=== Begin Enclosure ===

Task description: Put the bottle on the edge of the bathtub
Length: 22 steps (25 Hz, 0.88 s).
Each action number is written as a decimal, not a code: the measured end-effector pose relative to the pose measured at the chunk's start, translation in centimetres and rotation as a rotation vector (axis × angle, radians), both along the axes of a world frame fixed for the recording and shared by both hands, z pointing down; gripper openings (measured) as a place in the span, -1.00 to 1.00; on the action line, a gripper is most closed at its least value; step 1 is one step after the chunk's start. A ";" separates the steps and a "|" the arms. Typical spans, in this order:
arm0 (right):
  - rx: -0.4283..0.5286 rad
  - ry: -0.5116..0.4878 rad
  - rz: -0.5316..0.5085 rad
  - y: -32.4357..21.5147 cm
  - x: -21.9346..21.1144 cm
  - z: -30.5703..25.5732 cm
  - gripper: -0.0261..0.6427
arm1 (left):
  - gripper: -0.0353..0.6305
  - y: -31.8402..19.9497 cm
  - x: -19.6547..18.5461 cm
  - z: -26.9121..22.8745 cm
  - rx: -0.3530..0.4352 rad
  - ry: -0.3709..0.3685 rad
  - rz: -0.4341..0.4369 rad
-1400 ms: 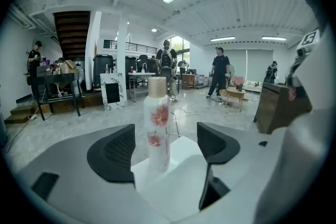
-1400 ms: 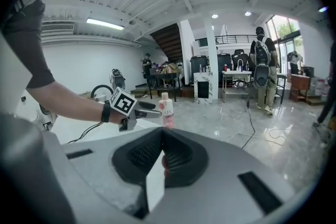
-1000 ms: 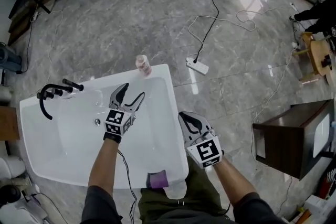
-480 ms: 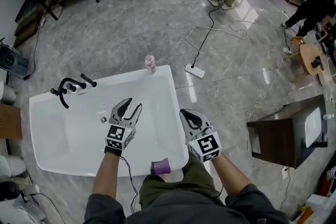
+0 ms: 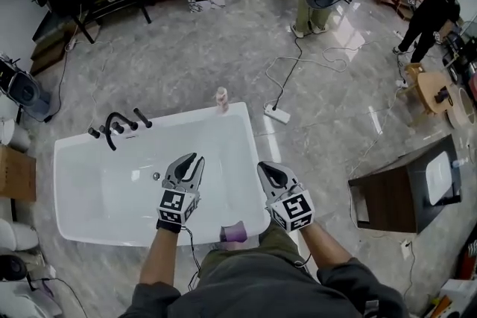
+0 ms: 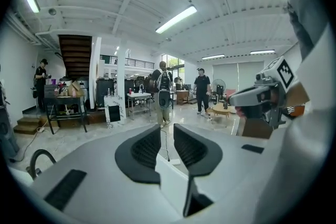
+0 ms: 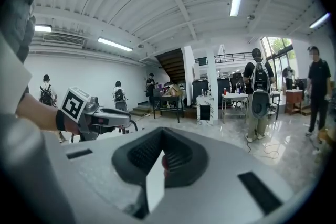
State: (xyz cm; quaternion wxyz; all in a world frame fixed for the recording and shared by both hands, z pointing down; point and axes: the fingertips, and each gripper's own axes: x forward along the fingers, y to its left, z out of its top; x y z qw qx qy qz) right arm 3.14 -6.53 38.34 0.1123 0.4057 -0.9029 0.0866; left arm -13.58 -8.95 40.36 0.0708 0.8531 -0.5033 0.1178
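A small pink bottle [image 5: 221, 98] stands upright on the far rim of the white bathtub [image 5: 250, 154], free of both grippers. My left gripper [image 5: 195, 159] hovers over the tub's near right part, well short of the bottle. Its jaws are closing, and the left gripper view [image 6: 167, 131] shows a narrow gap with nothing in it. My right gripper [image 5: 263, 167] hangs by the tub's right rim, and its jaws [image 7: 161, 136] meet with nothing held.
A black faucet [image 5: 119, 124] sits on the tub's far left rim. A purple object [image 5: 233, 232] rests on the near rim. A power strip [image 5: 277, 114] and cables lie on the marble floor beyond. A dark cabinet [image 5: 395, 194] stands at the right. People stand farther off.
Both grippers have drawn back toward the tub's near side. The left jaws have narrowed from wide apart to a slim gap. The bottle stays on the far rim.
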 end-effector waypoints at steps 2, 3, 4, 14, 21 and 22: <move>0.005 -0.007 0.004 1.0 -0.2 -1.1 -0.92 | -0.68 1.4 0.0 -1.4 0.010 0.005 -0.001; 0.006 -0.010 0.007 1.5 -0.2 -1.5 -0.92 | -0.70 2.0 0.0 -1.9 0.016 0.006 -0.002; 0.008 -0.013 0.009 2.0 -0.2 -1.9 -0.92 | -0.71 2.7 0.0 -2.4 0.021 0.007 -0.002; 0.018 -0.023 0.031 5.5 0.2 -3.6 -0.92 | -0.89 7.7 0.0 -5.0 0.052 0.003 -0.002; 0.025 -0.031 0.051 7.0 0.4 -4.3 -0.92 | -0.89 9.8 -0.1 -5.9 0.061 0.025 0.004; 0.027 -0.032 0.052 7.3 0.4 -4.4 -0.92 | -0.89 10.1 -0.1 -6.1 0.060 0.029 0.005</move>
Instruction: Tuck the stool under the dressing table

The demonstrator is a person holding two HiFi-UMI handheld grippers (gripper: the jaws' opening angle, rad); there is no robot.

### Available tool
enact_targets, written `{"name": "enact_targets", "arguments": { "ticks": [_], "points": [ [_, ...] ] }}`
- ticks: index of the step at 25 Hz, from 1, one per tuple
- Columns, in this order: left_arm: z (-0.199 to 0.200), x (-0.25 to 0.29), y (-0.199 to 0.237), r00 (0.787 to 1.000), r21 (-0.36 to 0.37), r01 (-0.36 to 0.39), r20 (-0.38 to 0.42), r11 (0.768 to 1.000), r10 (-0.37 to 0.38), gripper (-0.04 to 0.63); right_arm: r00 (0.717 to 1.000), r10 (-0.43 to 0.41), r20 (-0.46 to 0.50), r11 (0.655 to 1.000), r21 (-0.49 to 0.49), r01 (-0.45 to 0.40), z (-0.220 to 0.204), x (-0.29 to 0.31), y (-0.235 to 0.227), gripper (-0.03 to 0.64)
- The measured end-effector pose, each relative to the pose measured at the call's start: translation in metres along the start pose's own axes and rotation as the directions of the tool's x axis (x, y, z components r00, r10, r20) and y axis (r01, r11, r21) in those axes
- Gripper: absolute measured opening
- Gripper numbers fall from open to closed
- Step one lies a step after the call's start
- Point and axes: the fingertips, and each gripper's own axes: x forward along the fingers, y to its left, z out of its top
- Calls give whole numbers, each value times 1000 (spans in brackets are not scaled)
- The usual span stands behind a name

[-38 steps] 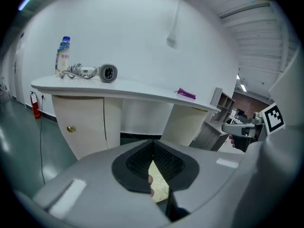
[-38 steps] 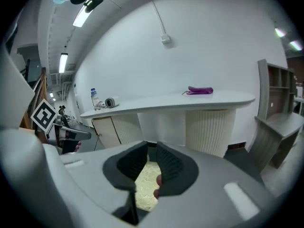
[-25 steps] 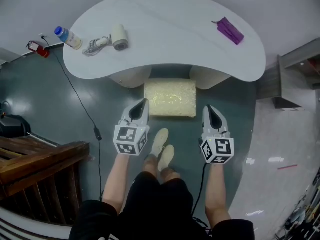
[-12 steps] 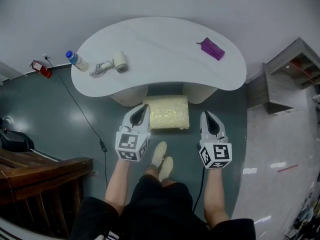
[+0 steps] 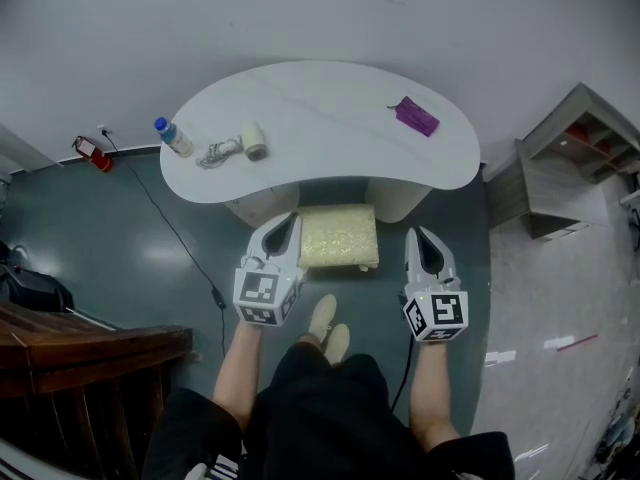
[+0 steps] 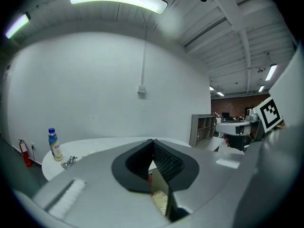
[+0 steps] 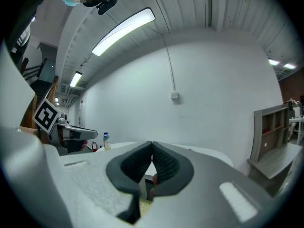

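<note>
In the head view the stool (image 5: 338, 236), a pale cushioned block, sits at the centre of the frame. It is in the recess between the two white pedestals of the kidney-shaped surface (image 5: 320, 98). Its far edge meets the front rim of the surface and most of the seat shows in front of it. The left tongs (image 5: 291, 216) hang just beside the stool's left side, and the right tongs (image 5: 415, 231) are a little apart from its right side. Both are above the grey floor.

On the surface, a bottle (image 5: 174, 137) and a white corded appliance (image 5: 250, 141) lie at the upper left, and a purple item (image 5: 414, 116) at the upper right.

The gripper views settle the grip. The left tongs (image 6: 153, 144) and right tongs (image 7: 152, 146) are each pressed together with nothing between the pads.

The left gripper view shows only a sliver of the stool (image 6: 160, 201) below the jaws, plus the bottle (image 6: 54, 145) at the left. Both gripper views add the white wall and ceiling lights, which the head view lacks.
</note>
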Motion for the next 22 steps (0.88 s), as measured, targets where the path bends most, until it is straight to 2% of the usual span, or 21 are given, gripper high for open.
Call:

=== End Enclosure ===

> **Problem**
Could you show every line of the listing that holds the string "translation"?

> **Response area**
Each action number is written as a decimal, not a code: the measured end-effector pose relative to the pose measured at the chunk's start, translation in centimetres and rotation as a rotation vector (axis × angle, radians), both along the axes of a world frame fixed for the recording and shared by both hands, z pointing down; gripper openings (measured) as a place in the span, -1.00 to 1.00; on the action line, a gripper is most closed at its least value; step 1 is one step after the chunk's start. A ";" separates the steps and a "|" the arms. Typical spans, in this order:
- The measured end-effector pose, each relative to the pose measured at the call's start: translation in metres along the start pose's own axes and rotation as the directions of the tool's x axis (x, y, z components r00, r10, r20) and y axis (r01, r11, r21) in those axes

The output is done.